WHAT IS BEING ASKED:
Each line below that contains "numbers" should be counted; give the total alone.

[Items listed in a dataset]
------------

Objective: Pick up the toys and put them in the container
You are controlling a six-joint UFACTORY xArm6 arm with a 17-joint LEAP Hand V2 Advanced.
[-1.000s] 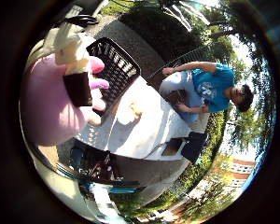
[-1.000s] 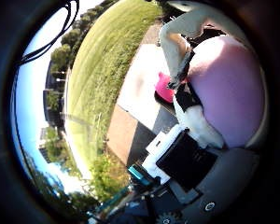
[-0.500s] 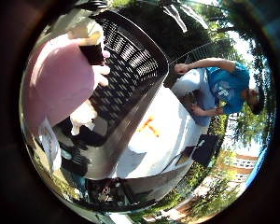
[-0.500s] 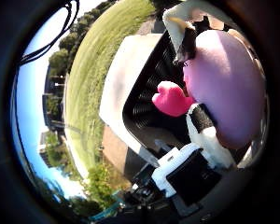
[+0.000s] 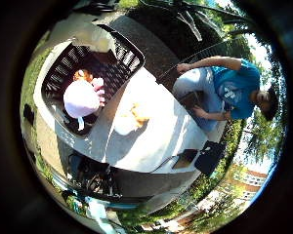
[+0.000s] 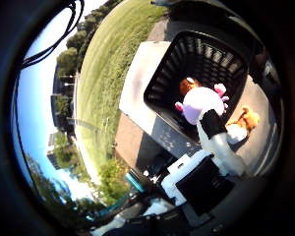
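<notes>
- Outdoors, on a pale table ringed by grass and trees, we find the work already partly done.
- Our pink plush toy lies inside the black slatted container, with a small orange-brown toy just beside it at about twelve o'clock.
- One more toy, orange and white, sits on the bare table at about four o'clock of the container, apart from its rim; we judge this the next to fetch.
- It looks soft and light, so we expect it to squash rather than slip; closing round its fuller white body should serve better than pinching the orange part.
- Our hand hangs above the container holding nothing, the one finger we see stretched out straight towards the pink toy.
- A seated person is at the table's far side, touching none of the toys.
</notes>
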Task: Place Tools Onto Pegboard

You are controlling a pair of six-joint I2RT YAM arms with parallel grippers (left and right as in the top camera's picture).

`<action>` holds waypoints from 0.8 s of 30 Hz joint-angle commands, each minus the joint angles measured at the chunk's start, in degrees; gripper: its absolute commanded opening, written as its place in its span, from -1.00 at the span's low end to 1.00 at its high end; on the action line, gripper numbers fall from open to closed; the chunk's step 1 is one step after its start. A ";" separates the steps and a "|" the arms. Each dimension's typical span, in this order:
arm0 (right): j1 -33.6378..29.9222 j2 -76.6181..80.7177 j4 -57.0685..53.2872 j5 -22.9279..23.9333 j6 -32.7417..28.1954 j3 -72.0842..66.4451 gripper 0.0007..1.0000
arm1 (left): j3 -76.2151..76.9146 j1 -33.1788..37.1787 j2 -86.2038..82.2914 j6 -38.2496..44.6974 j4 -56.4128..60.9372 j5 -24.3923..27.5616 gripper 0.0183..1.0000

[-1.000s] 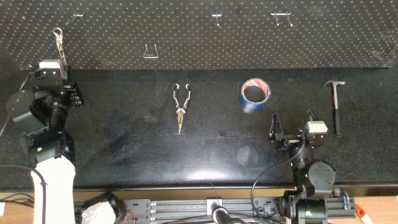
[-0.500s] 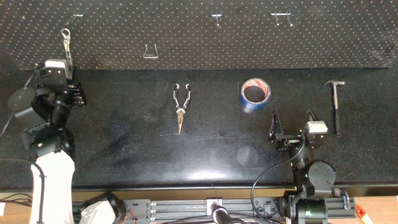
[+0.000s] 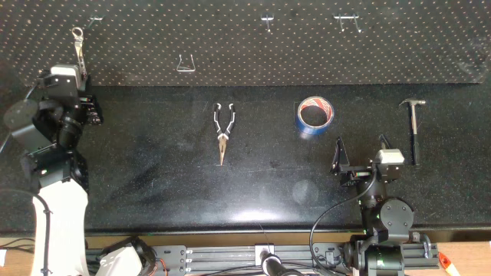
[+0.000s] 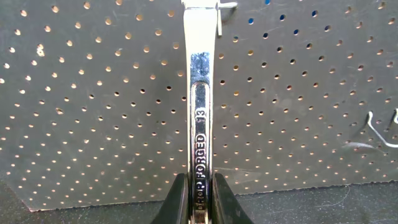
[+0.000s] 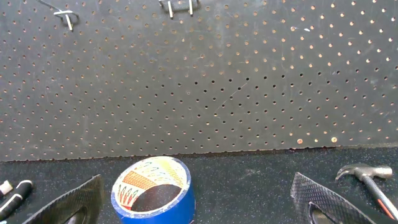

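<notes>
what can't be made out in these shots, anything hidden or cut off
- Wrench in the left claw: the left wrist view's edge cuts off its upper end, so whether it sits on the hook is unclear. In the top view it is too small to tell.
- Hammer: the handle is cut off by the right wrist view's edge.
- Pliers: all but the handle tips are cut off by that view's edge.

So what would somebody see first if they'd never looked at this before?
Probably the shiny silver wrench, pinched in the left arm's jaws and held upright in front of the dotted pegboard. Next comes the bright blue roll of tape on the black table, with the pliers on one side of it and the hammer on the other.
</notes>
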 commanded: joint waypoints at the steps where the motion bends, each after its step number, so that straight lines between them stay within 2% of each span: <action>1: -0.17 -0.37 -0.28 -0.48 0.85 -0.17 0.95 | 1.73 -2.08 0.22 0.55 0.13 1.20 -0.98; 16: -0.17 -0.37 -0.28 -0.48 0.87 -0.17 0.95 | 1.73 -1.77 -1.66 0.52 -1.16 -2.60 -0.98; 24: -0.17 -0.37 -0.28 -0.48 0.85 -0.17 0.95 | 3.23 -1.14 -1.14 0.52 -0.26 -1.77 -0.98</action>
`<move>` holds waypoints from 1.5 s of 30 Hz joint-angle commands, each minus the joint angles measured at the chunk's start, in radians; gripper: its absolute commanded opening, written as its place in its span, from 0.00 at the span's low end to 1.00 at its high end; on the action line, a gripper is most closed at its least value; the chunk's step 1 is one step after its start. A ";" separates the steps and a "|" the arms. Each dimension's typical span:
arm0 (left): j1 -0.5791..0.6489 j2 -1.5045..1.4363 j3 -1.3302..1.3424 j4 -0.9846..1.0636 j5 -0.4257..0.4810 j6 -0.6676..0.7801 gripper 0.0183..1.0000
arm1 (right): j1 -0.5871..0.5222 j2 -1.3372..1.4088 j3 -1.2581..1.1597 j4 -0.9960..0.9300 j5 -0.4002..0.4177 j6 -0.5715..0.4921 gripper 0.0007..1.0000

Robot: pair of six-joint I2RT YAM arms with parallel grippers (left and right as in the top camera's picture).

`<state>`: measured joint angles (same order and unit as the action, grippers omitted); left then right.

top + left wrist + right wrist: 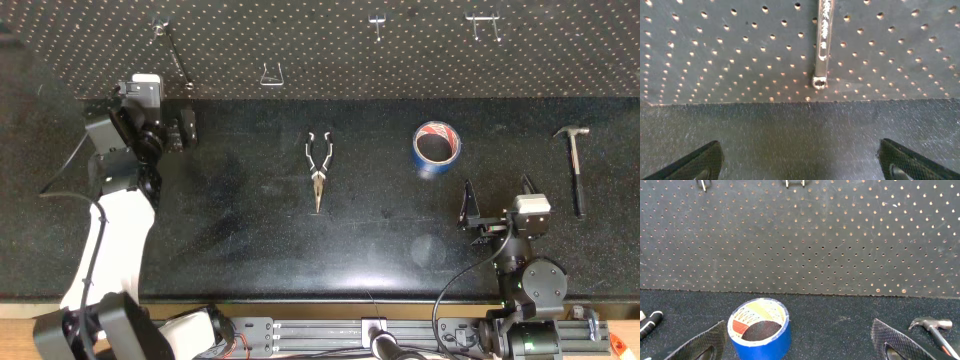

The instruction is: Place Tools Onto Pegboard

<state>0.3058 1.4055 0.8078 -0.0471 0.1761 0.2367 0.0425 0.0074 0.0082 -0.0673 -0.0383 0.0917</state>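
Left claw (800,167) open, low over bench (800,130), facing hanging wrench (822,45), its top cut off | right claw (799,347) open, tape roll (760,330) just ahead; hammer (932,326) partly cut off

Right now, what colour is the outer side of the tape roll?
Blue; the tape roll shows best in the right wrist view.

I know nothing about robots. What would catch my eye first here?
Likely the bright blue tape roll, right of centre on the dark table, between the pliers at mid-table and the hammer at the far right. Next, the wrench already hanging on the pegboard at the left, just beyond the left arm's open fingers.
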 commanded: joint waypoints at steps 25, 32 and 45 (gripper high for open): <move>-0.114 -0.708 0.022 -0.618 -0.006 -0.248 1.00 | 0.009 -0.006 -0.004 -0.003 0.002 -0.007 0.94; -0.702 -0.385 0.023 -0.428 -0.281 -0.482 1.00 | 0.009 -0.006 -0.004 -0.003 0.002 -0.007 0.94; -0.838 0.241 0.429 -0.731 -0.261 -0.869 1.00 | 0.009 -0.006 -0.004 -0.003 0.002 -0.007 0.94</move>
<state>-0.5293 1.5780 1.2198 -0.7746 -0.0853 -0.5690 0.0463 0.0078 0.0082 -0.0673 -0.0380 0.0917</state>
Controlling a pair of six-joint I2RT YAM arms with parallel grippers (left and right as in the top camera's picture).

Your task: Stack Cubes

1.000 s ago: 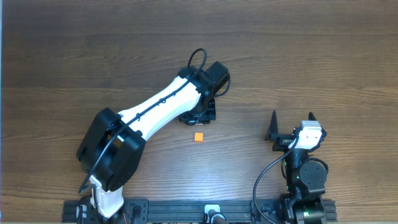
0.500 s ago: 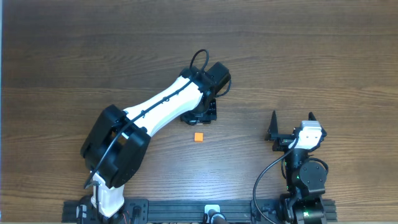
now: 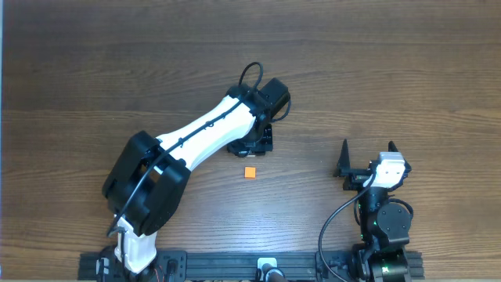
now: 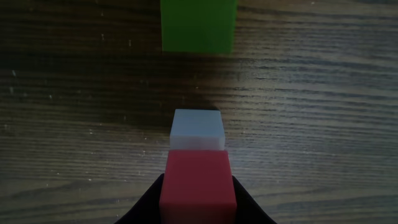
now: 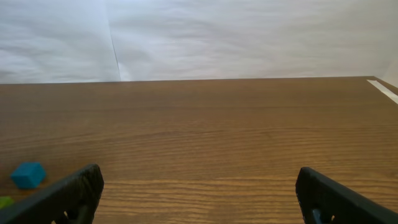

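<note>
**A:** What's changed over the last second?

**B:** Very little. The left arm's elbow has crept slightly toward the middle of the worktop [image 3: 407, 63]. The left pincer [image 3: 252, 146] has stayed over the same spot. The orange cube [image 3: 250, 173] and the right arm haven't budged.

**A:** What does the left pincer hold?

**B:** Its fingers are closed against the sides of a red cube [image 4: 198, 186]. That cube is lined up with a white cube [image 4: 198, 129] and hides its near edge. A green cube [image 4: 198, 25] lies just beyond. I can't tell whether red already rests on white or hangs just above it.

**A:** What does that mean for the stack?

**B:** I'd judge this a fine settling of red onto white, with the release yet to come. The orange cube sits apart, nearer the bases, probably a later layer.

**A:** And the right pincer [image 3: 367, 155]?

**B:** It's spread wide with nothing in it, near its own base. A blue cube [image 5: 28, 175] lies on the worktop some way ahead of it.
</note>
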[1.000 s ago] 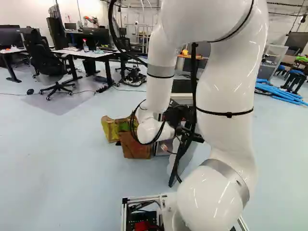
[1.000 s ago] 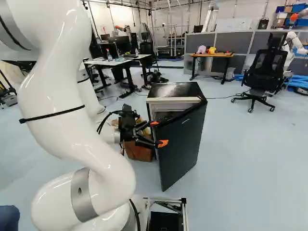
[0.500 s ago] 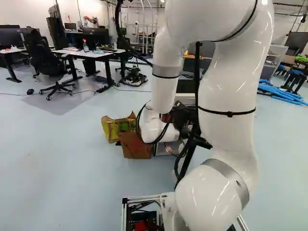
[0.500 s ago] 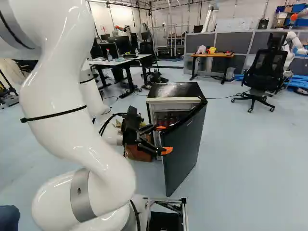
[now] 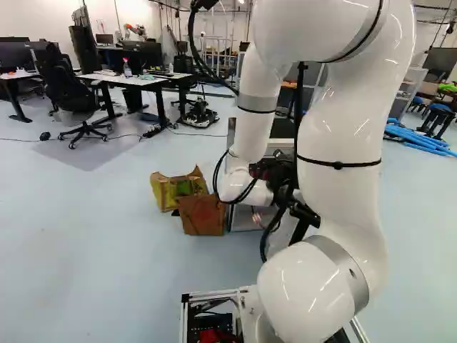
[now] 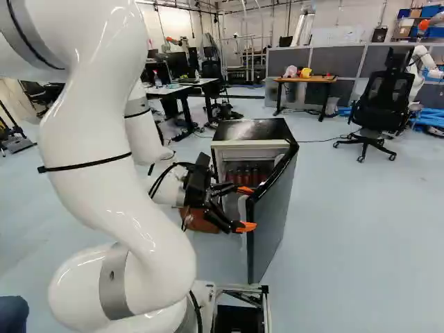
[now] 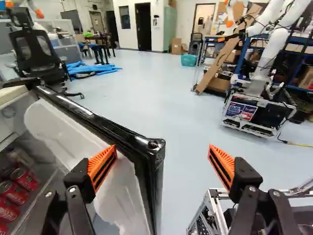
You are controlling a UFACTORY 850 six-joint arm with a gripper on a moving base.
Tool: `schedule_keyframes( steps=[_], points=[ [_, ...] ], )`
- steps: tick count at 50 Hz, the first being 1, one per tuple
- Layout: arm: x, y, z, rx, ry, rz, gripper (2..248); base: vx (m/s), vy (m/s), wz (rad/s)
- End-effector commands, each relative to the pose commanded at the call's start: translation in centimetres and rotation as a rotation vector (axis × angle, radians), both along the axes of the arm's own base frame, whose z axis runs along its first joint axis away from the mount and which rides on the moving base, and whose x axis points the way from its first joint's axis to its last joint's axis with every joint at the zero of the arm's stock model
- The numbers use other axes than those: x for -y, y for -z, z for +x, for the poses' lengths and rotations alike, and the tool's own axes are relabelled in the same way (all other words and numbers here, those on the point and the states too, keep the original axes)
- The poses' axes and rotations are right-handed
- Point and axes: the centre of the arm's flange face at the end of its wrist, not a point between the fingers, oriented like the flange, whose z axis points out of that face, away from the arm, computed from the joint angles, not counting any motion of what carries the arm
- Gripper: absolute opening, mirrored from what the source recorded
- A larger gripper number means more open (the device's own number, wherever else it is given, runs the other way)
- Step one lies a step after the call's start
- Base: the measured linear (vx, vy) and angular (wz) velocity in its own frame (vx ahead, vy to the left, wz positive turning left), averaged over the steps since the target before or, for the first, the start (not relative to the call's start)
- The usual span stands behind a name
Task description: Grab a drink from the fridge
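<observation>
Well, red cans (image 7: 24, 179) in the fridge (image 6: 253, 130), off beside the wide-apart, empty fingers (image 6: 246, 227).

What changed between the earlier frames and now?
The fridge door has swung wider open, its free edge moving right in the right base view; the open jaws shifted right too, gripping nothing. Red cans came into view. The fridge body and base stayed put.
</observation>
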Motion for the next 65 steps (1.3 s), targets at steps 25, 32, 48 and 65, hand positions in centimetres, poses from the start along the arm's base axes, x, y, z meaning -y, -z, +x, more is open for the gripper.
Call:
schedule_keyframes(
  steps=[25,32,48,65],
  points=[
    [4.4,-0.6,2.8,0.064,0.222,0.013,247,0.0,0.0,0.0],
    [5.9,-0.8,3.7,0.085,0.272,0.015,247,0.0,0.0,0.0],
    [9.2,-1.1,5.6,0.13,0.371,0.016,247,0.0,0.0,0.0],
    [13.0,-1.5,7.7,0.177,0.427,0.018,247,0.0,0.0,0.0]
  ],
)
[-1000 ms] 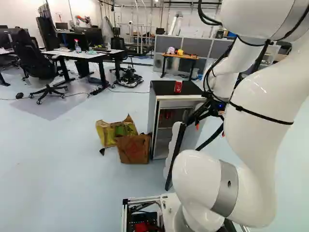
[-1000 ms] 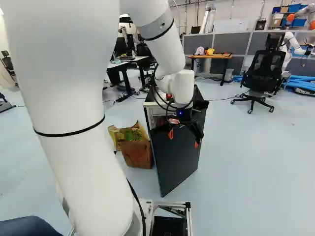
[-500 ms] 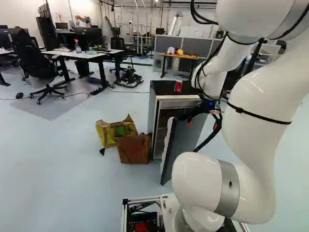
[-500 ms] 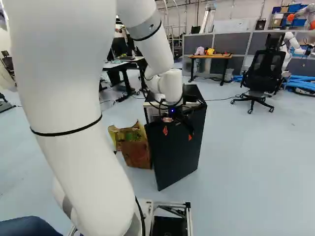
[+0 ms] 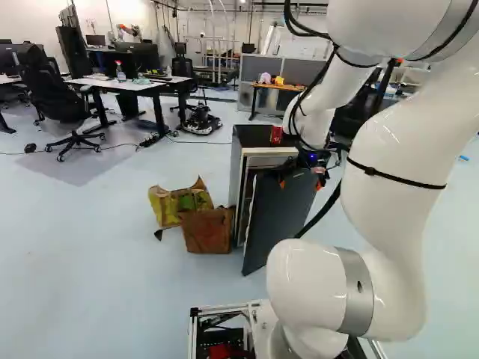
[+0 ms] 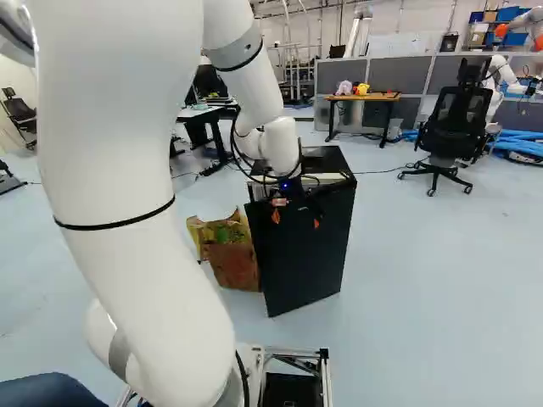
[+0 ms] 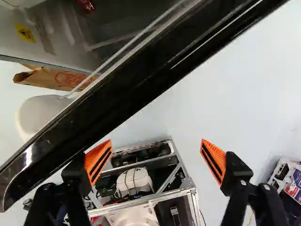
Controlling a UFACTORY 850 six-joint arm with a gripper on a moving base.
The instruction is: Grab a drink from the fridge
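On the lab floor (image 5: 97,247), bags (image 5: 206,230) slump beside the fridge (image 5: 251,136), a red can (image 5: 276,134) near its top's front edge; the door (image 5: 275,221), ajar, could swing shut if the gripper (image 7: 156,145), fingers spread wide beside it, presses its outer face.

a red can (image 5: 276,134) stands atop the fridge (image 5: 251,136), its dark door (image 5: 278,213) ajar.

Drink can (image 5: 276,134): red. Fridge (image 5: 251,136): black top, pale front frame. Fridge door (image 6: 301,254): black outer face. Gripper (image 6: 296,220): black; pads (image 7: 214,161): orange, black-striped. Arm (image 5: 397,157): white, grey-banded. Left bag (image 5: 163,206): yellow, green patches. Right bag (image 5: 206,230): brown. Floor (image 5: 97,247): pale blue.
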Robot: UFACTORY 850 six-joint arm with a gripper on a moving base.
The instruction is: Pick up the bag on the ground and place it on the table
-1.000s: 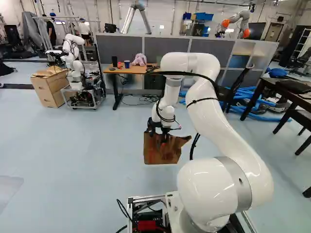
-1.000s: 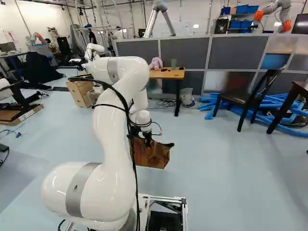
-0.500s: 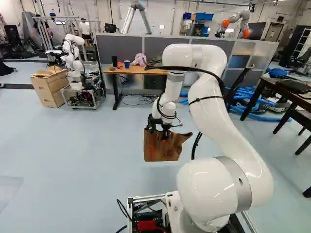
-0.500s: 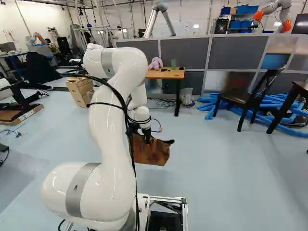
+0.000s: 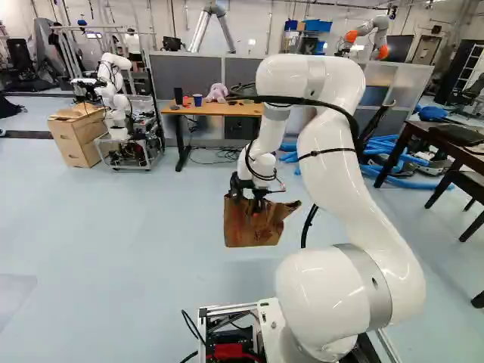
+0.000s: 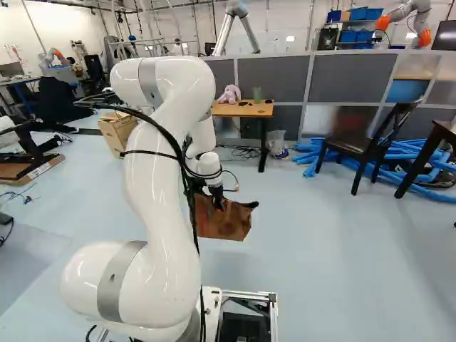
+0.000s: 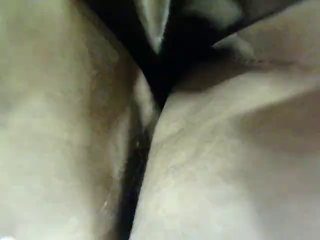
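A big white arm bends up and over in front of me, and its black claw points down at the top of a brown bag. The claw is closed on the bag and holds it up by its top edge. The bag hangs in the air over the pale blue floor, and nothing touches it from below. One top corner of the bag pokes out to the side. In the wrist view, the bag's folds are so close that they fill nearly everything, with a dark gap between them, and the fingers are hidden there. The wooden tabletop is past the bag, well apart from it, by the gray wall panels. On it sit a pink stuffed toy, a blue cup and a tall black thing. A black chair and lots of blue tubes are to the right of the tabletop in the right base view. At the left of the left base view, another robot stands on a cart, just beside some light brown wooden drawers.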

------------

RESPONSE BELOW:
2